Лицо, которое Нина помнила молодым и прелестным, чем-то неуловимо изменилось и сделалось лицом пожилой, усталой женщины. Но это поразило только в первую секунду. Сразу же стала возвращаться прежняя Алена, ее ярко-голубые глаза, соломенные, непослушные волосы, широкие, пшеничные брови.
«Вот и я так же постарела», — подумала Нина, тут же вспомнила, что она на десять лет моложе Алены, и ее вдруг коснулась давно утерянная радость жить, видеть эти горы, слышать эту ненарушимую тишину.

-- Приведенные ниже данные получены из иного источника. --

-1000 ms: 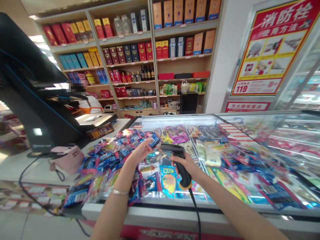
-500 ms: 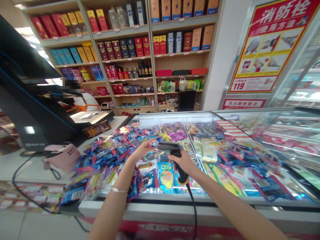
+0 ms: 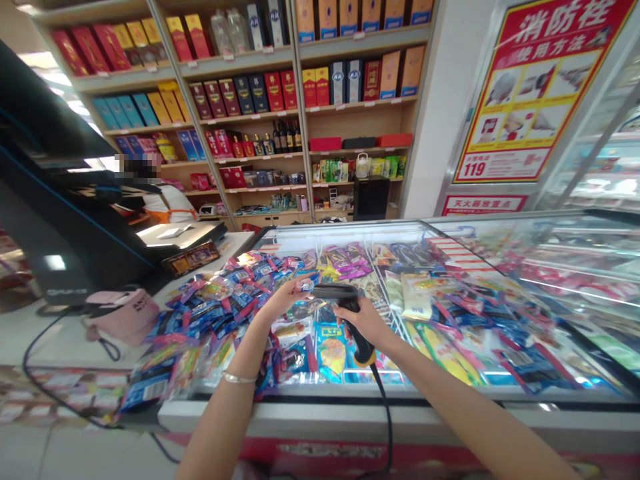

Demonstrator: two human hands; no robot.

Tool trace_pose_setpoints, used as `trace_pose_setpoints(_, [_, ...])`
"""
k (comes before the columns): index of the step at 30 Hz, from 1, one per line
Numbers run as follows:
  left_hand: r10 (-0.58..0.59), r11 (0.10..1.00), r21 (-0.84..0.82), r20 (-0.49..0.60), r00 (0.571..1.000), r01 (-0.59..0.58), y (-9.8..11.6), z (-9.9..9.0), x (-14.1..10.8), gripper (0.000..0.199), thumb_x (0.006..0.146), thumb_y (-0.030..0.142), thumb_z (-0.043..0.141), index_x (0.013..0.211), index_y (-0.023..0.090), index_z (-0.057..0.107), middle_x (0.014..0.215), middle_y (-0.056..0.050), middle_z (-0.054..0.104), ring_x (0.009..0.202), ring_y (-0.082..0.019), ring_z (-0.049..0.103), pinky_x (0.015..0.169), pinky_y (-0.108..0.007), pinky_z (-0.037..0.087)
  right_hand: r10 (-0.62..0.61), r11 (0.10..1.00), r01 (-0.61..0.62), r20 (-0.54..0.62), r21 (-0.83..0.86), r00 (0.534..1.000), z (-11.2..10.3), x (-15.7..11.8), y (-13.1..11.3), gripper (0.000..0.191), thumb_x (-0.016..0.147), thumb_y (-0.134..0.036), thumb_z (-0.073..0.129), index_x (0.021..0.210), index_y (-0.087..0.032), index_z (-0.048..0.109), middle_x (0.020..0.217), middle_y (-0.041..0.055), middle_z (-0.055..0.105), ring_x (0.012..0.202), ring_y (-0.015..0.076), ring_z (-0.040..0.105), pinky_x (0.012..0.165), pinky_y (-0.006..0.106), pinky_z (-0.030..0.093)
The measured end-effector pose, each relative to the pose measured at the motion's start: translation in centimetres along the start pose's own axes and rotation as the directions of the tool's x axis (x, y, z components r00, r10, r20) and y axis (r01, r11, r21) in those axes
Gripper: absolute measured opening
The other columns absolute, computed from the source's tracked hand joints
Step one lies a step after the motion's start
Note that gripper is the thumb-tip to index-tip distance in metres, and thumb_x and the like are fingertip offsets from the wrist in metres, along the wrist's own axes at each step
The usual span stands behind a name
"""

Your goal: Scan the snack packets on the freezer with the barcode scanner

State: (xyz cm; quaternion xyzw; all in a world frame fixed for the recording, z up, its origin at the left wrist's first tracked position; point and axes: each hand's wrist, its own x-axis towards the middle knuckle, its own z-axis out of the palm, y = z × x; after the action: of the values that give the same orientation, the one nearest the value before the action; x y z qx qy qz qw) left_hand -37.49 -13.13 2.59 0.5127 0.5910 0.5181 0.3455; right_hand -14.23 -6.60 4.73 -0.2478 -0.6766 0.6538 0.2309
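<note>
My right hand (image 3: 366, 321) is wrapped round the grip of a black corded barcode scanner (image 3: 336, 292), whose head points left. In front of the scanner's head, my left hand (image 3: 286, 295) pinches a small blue-and-white snack packet (image 3: 306, 284), partly hidden behind the fingers and scanner. Beneath both hands is a glass-topped freezer (image 3: 210, 412). A heap of blue and pink snack packets (image 3: 210, 319) lies to the left of my left arm. Below the scanner is a bright blue packet (image 3: 331, 353) with a yellow picture.
At the left, a pink pouch (image 3: 123, 312) sits on the white counter (image 3: 30, 333) beside a dark checkout screen (image 3: 65, 200). A person (image 3: 167, 201) is behind the counter. Shelves (image 3: 250, 120) of boxes line the back wall. The scanner's cable (image 3: 386, 413) hangs over the freezer's front edge.
The view has shifted slightly. Both hands keep nearly the same place, with the scanner still held facing the small packet.
</note>
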Motion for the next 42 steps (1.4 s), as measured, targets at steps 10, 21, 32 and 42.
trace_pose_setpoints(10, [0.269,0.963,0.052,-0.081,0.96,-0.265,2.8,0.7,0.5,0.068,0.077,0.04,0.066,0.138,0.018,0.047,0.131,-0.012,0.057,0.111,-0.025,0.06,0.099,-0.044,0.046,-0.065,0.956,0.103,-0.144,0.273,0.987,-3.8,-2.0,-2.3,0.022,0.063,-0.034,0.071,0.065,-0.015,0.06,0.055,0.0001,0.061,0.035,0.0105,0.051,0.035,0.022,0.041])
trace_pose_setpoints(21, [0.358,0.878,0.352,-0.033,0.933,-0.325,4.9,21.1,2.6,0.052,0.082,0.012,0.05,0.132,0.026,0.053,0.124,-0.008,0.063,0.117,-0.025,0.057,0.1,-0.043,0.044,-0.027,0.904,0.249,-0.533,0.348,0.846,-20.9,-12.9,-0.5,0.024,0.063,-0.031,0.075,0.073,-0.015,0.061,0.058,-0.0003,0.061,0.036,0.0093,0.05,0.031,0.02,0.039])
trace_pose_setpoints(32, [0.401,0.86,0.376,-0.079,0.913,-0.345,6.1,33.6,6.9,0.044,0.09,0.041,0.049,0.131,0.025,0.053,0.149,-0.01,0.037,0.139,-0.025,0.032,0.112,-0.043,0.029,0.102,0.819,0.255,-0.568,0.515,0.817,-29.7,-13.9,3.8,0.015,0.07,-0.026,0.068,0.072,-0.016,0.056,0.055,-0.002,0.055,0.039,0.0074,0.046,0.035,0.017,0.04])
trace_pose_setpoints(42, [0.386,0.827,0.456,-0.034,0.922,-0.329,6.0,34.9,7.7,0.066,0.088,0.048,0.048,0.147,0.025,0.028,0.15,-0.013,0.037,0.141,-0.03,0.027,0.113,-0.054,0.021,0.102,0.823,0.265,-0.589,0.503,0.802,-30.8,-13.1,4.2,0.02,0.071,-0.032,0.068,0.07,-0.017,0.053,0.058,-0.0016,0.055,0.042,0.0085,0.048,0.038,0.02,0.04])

— Ребятки твои какие уже большие, милые. — Алена обняла Артюшу, и он, отзывчивый на всякую ласку, готовно потянулся к ней, а Гаянка невозмутимо-снисходительно позволила поцеловать себя в щеку.

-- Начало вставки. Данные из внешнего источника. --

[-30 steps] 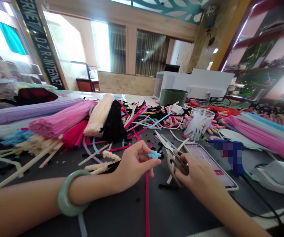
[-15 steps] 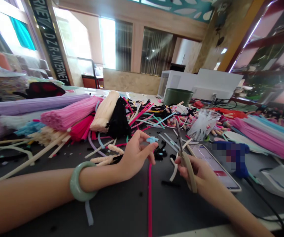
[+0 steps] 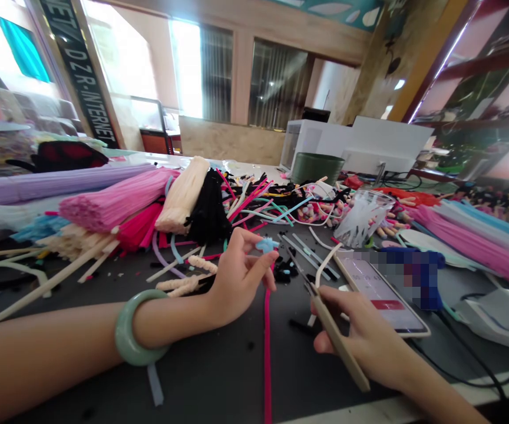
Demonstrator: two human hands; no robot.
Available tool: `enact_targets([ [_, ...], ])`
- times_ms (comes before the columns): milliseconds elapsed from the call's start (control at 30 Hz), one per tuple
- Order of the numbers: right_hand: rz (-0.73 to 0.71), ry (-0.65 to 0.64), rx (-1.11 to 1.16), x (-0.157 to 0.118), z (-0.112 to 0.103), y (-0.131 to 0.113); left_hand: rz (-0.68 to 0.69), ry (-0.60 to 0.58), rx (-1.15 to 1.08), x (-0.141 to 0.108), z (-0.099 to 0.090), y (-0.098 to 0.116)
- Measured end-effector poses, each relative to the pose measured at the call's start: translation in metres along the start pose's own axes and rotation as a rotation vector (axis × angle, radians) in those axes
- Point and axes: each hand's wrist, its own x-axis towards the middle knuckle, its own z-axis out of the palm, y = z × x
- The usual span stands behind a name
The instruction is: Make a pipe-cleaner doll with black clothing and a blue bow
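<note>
My left hand (image 3: 241,280) pinches a small blue pipe-cleaner piece (image 3: 267,244) between thumb and forefinger, and a pale green bangle (image 3: 136,327) circles that wrist. A hot-pink pipe cleaner (image 3: 267,347) lies upright in view, its top end reaching the left fingers. My right hand (image 3: 356,335) grips closed scissors (image 3: 334,333) with beige handles, their thin blades aimed up and left toward the blue piece, not touching it. Just beyond the right hand lies a smartphone (image 3: 380,297), partly covered by those fingers.
Bundles of lilac, pink, cream and black pipe cleaners (image 3: 117,200) lie at the left and back. Loose cut pieces (image 3: 276,203) are heaped behind. A clear plastic cup (image 3: 363,218), a blurred blue object (image 3: 413,277) and a dark green tub (image 3: 315,168) stand nearby.
The scissors have turned in my right hand, now closed with handles pointing down and right. The left hand and blue piece have shifted slightly up and left.
</note>
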Motion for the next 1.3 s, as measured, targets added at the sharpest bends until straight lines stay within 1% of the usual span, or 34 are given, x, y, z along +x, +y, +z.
enact_targets([
  [100,-0.019,0.022,-0.039,-0.001,-0.001,-0.0014,0.015,0.046,0.031,0.0013,-0.0009,-0.003],
  [200,-0.031,0.028,-0.068,-0.0011,-0.0015,-0.0032,0.001,0.036,0.022,0.0017,-0.0014,-0.0039],
  [367,0.002,-0.039,-0.052,-0.001,-0.0017,-0.0052,-0.004,0.007,0.021,0.0003,-0.001,-0.0026],
  [467,0.027,-0.087,-0.005,-0.0002,-0.0016,-0.005,0.033,-0.01,0.036,-0.0015,0.0003,-0.0027],
  [600,0.023,-0.12,0.049,0.0015,-0.0012,-0.0031,0.071,-0.038,0.042,-0.0042,0.0019,-0.0039],
  [767,0.014,-0.119,0.084,0.001,-0.0008,0.0002,0.052,-0.085,0.021,-0.0047,0.002,-0.0042],
  [1000,0.008,-0.128,0.149,0.0019,-0.001,0.0006,-0.008,-0.102,0.058,-0.0048,0.0011,-0.0031],
  [1167,-0.003,-0.126,0.145,0.0002,-0.0013,0.0008,-0.058,-0.161,-0.008,-0.0045,0.0009,-0.0022],
  [1300,0.009,-0.13,0.123,0.0003,-0.0005,0.0007,-0.071,-0.19,-0.058,-0.0043,0.0012,-0.0003],
])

В дальнейшей суете вокруг вещей Нина участия не принимала. Какой-то мальчик, с виду чуть постарше Артюши, сноровисто пристроил на плече тюк с постелью, ухватил самый тяжелый чемодан и рысцой устремился по тропинке к дому.
Стремительно шагая на длинных ногах, подоспел муж Алены Николай, поцеловал всех в губы звучными, крепкими поцелуями, похватал оставшиеся вещи.
— Сумку не бери, — указывала ему Алена, — сумку мы сами, ты вот чемодан да баул…
— Фу-ты, ну тебя, — сердился Николай, — что ты мне все указываешь: то бери, то не бери…
Он забрал все: сумку под мышку, чемодан в руки, баул на плечо.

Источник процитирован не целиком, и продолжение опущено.